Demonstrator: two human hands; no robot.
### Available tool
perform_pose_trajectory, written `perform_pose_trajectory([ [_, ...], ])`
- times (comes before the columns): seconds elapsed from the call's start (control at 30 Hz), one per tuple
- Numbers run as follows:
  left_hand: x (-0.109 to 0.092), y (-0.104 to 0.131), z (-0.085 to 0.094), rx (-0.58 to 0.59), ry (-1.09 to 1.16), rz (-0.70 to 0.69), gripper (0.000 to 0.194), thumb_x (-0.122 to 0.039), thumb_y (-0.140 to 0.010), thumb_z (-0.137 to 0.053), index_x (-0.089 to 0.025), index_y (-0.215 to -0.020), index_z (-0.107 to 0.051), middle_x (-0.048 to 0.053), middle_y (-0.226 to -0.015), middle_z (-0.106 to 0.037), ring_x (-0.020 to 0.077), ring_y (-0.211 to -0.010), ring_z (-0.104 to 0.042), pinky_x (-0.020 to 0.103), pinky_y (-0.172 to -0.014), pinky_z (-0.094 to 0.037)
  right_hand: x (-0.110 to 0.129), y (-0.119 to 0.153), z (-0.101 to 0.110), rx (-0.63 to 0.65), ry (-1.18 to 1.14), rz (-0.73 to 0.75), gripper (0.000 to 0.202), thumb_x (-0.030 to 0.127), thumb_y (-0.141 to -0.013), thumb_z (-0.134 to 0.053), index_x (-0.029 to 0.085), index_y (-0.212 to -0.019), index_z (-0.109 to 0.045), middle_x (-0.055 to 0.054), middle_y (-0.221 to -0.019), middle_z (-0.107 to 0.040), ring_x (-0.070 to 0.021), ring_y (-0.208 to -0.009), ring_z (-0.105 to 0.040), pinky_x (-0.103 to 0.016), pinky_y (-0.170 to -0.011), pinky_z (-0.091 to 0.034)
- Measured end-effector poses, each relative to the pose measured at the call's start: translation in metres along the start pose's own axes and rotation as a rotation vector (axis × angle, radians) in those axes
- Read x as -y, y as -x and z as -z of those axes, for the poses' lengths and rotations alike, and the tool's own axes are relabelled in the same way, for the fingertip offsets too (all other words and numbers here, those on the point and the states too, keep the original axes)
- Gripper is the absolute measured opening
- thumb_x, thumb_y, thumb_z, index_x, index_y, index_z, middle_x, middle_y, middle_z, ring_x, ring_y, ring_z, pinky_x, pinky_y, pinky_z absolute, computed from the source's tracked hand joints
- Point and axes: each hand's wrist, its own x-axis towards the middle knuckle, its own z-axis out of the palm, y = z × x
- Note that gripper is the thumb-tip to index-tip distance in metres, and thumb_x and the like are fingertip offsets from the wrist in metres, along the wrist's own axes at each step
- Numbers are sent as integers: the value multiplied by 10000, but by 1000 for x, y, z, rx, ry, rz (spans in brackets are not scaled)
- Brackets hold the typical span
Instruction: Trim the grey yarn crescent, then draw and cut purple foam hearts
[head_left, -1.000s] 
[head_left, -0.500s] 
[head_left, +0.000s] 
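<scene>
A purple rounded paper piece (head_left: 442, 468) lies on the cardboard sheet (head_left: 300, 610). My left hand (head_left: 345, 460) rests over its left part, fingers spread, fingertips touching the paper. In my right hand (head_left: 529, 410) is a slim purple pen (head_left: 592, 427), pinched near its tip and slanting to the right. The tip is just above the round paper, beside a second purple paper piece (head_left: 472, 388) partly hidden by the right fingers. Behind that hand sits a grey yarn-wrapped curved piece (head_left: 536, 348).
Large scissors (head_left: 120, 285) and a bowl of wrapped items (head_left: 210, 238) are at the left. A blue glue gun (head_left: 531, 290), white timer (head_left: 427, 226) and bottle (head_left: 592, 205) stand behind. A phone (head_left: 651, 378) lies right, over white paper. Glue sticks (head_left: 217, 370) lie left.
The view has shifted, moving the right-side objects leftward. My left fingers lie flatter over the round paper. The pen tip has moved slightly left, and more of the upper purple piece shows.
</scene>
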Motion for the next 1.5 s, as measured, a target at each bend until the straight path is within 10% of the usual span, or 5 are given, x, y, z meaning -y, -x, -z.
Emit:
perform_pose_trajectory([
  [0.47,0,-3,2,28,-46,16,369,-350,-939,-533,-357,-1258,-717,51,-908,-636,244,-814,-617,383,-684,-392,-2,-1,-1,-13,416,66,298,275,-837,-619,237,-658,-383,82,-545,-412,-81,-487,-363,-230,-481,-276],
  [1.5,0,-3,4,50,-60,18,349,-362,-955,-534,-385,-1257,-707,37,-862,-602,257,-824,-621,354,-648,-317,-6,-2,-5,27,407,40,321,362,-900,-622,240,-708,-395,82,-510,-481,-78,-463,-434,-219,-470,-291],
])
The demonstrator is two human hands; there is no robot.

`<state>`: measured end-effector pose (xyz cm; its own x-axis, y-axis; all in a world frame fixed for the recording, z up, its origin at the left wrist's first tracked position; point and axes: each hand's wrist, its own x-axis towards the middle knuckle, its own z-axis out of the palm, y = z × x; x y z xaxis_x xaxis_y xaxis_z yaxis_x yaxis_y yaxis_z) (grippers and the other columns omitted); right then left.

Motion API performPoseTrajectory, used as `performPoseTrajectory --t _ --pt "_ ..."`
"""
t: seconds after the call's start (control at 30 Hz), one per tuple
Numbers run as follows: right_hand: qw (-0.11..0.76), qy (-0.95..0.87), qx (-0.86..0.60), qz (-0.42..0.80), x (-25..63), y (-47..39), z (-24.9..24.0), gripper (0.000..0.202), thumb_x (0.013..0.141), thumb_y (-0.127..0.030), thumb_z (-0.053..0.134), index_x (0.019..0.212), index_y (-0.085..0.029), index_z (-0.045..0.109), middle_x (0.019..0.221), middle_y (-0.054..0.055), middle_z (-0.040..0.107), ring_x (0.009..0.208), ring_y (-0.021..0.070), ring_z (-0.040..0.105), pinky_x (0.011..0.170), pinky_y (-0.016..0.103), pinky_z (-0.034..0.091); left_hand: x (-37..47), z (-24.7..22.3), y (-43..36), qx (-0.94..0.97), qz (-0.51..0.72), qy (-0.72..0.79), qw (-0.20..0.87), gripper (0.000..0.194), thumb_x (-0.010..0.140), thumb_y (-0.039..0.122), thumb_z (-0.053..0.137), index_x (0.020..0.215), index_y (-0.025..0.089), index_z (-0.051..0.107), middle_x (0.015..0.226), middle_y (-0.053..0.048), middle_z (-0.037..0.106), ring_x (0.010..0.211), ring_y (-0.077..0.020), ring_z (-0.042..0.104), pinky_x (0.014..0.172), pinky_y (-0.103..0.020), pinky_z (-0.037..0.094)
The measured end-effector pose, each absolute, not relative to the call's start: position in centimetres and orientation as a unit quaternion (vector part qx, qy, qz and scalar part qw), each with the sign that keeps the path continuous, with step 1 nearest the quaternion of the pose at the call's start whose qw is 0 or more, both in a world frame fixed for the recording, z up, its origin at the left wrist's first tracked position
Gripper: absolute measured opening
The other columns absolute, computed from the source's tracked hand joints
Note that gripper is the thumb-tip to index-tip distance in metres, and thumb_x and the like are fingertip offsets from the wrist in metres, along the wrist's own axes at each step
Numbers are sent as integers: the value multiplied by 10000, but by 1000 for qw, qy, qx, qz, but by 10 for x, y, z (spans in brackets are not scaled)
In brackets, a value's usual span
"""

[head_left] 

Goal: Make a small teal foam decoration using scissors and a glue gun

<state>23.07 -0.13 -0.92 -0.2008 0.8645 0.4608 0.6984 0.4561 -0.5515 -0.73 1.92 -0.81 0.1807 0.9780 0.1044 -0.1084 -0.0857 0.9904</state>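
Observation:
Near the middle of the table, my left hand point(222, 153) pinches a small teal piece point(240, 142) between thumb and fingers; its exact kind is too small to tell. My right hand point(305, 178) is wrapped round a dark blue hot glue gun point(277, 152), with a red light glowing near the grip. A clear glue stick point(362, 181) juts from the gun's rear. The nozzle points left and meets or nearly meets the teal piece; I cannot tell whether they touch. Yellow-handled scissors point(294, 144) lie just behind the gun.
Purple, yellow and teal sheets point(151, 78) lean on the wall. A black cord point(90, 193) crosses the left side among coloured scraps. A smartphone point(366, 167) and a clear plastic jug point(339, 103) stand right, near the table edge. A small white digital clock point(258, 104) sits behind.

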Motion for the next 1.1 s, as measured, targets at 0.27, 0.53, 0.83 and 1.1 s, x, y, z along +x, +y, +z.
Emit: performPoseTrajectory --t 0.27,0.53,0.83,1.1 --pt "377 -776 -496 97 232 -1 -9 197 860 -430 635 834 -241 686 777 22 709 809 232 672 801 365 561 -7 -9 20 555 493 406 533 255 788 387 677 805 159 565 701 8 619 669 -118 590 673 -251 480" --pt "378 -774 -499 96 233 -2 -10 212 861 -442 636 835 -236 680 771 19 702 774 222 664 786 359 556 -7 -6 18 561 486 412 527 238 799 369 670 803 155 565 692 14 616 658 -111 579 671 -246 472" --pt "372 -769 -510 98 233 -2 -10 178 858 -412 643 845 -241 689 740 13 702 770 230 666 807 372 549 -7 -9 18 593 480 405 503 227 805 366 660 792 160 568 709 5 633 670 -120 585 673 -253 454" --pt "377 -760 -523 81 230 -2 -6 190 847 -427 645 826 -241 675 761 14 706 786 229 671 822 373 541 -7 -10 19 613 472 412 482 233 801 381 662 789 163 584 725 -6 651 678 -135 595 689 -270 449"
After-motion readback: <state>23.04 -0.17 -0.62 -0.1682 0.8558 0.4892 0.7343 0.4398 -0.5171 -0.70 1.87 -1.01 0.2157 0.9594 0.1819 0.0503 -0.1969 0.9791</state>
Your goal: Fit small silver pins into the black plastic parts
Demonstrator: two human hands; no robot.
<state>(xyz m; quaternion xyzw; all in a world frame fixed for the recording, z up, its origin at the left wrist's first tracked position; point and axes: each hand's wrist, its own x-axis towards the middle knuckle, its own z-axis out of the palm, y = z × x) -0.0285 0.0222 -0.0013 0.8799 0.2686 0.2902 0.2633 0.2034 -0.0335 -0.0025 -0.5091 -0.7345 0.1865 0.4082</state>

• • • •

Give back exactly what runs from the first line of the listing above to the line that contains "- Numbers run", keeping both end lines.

_RESULT FOR THIS TASK:_
Demonstrator: two human hands; no robot.
### Available tool
perform_pose_trajectory, written `perform_pose_trajectory([ [_, ...], ])`
- times (comes before the columns): seconds elapsed from the call's start (control at 30 Hz), one per tuple
- Numbers run as follows:

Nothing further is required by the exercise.